> TASK ITEM
The lines to return are those below that contain the word "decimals".

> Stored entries
[Start of section]
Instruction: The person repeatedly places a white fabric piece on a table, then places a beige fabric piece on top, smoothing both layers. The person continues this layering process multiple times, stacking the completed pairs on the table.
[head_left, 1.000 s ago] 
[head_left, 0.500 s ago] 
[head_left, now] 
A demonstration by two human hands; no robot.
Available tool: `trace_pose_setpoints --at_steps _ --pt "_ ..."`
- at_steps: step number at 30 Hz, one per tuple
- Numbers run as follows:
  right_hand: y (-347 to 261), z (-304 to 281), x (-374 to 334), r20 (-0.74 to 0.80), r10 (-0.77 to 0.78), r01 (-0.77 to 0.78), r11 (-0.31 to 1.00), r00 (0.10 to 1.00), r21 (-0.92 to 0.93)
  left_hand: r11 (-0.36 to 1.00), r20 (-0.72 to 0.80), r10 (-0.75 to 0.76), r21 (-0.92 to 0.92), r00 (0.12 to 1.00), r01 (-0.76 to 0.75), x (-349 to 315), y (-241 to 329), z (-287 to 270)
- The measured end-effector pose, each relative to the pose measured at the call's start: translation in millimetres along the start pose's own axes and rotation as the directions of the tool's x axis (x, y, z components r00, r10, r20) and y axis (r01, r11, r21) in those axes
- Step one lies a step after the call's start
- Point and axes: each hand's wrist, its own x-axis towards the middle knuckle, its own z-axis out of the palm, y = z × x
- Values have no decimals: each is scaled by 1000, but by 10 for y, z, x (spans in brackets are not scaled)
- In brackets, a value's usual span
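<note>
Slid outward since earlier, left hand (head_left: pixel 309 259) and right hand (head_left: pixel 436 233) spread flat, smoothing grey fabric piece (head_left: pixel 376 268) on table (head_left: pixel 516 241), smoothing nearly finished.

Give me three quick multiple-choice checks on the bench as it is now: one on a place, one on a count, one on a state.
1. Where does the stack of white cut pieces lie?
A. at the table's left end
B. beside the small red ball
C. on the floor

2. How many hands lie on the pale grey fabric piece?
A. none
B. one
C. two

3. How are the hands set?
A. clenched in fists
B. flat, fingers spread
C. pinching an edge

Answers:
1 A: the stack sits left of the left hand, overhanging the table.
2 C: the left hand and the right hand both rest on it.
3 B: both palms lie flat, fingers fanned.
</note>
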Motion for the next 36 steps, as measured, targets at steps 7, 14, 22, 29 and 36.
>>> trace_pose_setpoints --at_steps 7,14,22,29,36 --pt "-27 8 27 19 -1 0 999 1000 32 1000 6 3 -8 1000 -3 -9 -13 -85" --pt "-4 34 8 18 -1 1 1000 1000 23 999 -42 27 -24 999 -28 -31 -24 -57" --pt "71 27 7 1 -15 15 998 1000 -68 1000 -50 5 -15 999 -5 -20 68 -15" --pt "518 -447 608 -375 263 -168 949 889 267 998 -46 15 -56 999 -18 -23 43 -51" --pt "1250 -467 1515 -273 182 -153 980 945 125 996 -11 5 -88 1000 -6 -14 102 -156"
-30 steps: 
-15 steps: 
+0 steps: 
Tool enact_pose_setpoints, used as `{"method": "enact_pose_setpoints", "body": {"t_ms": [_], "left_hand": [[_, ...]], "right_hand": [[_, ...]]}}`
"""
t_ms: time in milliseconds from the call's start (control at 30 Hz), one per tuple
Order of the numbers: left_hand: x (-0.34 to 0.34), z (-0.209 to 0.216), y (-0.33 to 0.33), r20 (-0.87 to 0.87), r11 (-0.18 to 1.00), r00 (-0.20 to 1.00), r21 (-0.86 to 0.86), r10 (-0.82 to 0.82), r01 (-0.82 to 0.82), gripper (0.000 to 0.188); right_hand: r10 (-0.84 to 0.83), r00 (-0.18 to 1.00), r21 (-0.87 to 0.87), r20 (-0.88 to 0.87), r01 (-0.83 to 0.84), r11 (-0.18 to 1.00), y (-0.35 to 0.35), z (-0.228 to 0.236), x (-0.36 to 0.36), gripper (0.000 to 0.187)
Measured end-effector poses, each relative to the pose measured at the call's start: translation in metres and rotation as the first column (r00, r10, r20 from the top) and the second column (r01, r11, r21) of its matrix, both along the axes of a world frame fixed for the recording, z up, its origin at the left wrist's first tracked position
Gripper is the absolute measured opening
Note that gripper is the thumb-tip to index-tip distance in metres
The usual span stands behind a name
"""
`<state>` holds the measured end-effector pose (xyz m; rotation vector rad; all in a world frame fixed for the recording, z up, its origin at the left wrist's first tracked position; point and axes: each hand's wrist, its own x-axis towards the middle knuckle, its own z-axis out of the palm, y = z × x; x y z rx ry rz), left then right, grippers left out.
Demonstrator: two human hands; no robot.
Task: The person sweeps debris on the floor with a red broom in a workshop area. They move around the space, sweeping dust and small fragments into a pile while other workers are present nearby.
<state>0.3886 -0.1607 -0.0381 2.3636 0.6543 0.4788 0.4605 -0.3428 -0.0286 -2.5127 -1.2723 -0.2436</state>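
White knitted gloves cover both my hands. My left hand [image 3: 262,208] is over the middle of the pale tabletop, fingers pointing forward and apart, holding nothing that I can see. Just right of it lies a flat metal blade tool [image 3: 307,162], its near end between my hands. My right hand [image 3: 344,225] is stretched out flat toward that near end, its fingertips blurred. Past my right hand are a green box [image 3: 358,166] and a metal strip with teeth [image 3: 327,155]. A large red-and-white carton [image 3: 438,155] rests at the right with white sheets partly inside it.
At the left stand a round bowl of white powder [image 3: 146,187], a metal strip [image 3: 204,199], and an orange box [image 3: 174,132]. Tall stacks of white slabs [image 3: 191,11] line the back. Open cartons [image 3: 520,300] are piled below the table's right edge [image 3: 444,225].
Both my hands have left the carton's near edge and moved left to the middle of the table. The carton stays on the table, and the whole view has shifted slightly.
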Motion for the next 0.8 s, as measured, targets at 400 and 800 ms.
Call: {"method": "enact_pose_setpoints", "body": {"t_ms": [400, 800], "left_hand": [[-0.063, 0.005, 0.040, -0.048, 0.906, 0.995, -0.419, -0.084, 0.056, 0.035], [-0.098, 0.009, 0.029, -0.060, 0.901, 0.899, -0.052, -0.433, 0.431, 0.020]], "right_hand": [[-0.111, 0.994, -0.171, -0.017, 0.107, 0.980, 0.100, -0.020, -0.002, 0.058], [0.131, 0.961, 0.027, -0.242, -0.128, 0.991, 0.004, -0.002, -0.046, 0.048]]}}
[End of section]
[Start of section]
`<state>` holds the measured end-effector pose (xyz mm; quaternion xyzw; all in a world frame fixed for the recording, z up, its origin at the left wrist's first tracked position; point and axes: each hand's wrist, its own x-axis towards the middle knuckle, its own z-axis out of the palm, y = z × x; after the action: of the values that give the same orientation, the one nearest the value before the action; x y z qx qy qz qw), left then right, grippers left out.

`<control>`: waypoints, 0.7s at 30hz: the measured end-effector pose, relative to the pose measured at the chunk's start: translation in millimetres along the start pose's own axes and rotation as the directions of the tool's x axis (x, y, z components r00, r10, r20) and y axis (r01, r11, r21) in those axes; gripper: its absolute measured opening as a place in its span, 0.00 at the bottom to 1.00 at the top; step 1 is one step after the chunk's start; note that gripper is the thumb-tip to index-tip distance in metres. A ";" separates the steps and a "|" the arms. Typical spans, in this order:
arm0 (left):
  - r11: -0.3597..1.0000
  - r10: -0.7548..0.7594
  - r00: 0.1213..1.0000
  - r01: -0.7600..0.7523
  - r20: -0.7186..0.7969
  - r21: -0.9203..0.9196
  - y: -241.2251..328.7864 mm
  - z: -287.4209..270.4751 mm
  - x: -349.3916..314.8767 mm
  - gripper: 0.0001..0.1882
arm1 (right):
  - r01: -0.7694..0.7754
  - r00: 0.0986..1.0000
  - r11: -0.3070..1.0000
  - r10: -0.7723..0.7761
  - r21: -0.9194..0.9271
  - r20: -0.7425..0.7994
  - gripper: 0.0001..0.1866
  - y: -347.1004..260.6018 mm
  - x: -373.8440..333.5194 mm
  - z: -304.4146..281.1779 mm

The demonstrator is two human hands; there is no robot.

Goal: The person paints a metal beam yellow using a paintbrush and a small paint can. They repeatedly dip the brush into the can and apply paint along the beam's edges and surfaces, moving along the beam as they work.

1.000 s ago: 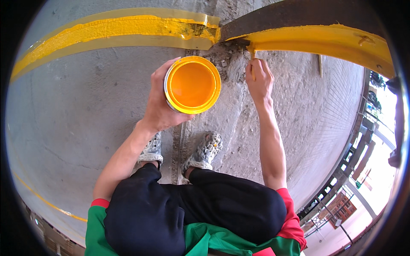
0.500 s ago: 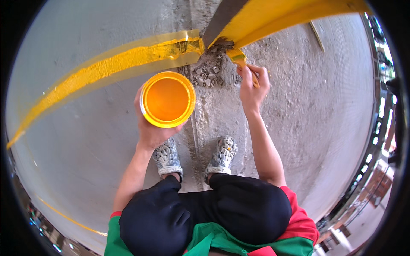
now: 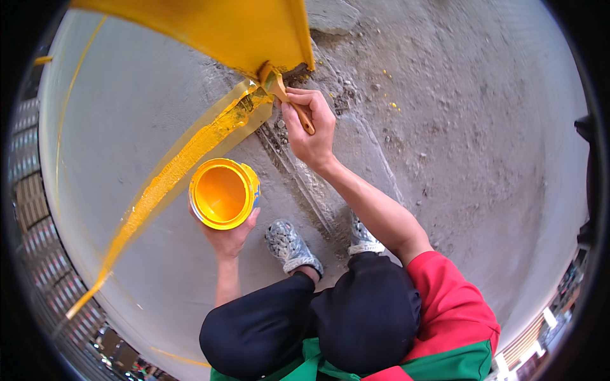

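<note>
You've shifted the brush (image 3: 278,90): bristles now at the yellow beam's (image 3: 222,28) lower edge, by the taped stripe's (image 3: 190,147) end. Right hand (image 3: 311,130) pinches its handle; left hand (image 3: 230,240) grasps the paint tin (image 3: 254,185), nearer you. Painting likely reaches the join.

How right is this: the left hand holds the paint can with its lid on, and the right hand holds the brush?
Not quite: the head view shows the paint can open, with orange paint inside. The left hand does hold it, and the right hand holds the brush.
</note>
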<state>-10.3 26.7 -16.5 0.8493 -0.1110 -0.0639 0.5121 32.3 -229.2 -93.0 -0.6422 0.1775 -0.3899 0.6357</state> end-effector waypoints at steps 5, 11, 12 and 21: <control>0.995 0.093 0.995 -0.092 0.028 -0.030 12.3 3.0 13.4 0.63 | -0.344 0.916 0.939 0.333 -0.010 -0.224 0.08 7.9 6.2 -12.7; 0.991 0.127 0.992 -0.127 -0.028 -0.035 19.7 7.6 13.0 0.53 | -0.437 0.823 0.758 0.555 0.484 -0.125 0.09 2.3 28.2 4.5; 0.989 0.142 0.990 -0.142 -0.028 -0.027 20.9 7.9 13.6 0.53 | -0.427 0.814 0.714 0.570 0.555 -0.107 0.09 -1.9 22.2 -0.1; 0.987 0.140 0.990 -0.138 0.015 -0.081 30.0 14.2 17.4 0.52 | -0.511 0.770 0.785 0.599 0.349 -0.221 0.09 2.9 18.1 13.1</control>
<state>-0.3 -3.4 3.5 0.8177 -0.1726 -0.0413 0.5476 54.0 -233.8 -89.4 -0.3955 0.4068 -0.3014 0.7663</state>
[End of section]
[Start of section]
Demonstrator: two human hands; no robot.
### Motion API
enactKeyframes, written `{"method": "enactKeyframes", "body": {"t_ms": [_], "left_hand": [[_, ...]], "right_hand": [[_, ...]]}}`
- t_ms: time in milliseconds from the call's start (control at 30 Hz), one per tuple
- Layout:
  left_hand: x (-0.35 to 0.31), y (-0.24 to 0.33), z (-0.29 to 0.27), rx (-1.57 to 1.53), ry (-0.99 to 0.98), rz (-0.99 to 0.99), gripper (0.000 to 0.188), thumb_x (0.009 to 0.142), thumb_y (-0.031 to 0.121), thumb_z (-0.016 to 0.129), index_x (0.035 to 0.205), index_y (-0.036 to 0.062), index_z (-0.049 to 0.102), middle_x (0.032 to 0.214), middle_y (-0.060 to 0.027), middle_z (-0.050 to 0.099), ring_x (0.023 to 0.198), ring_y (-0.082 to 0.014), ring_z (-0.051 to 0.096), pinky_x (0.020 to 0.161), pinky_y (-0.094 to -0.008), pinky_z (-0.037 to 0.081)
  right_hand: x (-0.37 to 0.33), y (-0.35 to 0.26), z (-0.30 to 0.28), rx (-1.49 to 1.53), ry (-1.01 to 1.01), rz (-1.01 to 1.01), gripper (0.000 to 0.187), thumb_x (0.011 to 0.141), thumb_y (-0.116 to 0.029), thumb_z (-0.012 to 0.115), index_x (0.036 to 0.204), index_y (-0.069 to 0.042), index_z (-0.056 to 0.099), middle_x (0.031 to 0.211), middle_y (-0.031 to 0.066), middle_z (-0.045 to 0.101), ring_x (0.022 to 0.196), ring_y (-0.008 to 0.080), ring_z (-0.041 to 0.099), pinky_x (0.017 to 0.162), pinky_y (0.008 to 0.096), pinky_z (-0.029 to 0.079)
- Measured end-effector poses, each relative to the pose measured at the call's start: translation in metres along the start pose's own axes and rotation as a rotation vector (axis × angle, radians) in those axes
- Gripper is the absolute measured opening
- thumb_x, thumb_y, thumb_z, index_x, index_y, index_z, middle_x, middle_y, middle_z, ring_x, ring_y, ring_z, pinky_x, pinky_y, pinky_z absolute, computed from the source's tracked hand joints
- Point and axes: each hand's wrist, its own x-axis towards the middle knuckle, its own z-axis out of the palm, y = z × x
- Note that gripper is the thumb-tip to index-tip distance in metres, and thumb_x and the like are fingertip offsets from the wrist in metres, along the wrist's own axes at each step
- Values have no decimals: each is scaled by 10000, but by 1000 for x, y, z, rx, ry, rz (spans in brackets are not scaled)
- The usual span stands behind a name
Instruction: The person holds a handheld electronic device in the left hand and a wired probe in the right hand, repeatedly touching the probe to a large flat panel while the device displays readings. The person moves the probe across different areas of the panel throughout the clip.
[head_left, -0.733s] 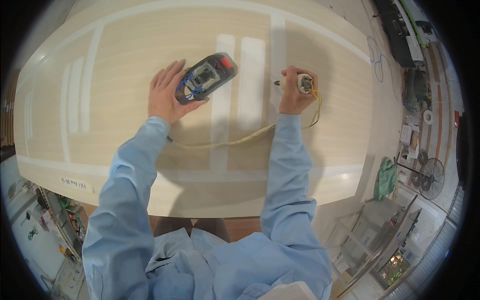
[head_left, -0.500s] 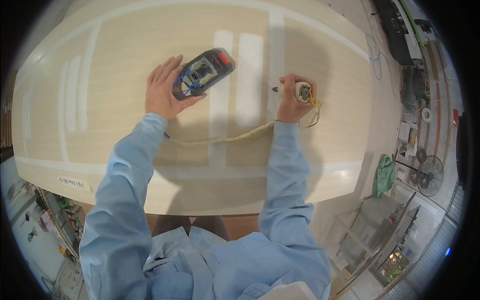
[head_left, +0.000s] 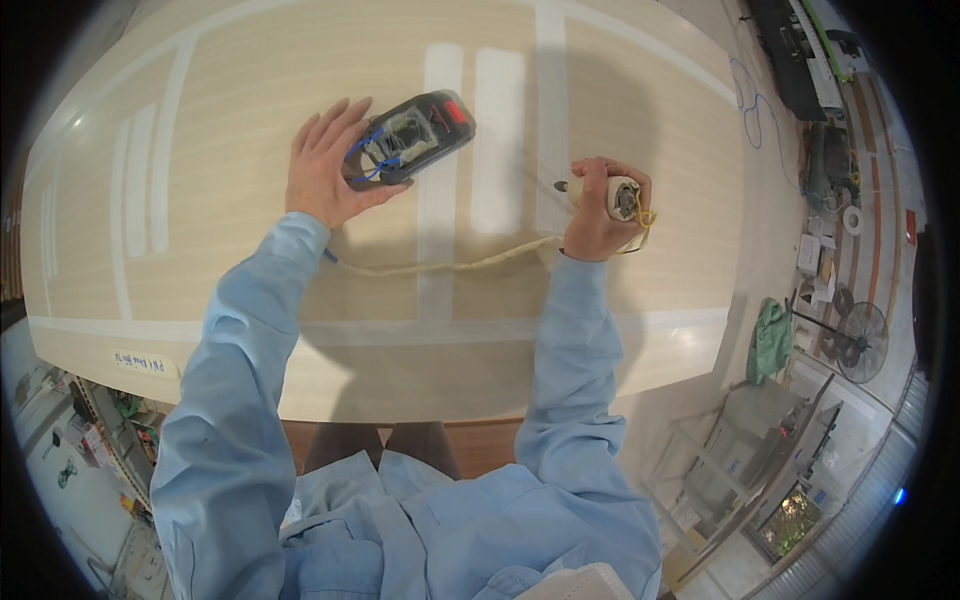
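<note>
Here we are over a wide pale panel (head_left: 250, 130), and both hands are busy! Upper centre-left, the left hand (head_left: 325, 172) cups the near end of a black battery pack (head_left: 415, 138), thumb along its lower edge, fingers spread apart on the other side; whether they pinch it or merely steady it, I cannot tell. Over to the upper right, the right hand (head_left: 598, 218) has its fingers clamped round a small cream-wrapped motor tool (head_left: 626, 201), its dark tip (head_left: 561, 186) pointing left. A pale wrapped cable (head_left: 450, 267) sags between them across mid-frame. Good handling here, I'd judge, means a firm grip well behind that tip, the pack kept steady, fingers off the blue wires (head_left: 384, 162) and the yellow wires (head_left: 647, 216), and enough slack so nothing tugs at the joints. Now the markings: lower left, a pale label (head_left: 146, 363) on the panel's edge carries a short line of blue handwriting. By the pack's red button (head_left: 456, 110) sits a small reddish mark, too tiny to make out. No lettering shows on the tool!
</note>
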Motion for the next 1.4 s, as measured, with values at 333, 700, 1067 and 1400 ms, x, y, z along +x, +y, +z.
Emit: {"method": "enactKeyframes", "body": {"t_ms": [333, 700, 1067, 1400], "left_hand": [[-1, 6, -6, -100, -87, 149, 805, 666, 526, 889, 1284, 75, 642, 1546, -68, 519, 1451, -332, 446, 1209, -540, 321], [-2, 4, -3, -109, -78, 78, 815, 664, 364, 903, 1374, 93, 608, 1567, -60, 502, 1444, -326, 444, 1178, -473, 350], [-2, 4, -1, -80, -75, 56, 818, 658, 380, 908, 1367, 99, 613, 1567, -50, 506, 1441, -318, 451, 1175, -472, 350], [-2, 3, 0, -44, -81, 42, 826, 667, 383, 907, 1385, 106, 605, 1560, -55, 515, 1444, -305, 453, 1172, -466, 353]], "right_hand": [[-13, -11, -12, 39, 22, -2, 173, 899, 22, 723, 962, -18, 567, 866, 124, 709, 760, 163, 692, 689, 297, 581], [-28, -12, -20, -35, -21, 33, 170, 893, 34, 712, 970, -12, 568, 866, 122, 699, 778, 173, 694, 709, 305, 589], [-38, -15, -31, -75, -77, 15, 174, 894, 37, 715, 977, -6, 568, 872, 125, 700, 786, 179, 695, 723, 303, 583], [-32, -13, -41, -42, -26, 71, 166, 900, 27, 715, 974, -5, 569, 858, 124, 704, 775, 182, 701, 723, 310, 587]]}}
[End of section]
> SOLUTION FOR THIS TASK
- Values have no decimals: each is scaled by 1000, but by 10 for y, z, x (spans in brackets are not scaled)
- Values have no decimals: each is scaled by 10000, but by 1000 for x, y, z, rx, ry, rz (spans in brackets are not scaled)

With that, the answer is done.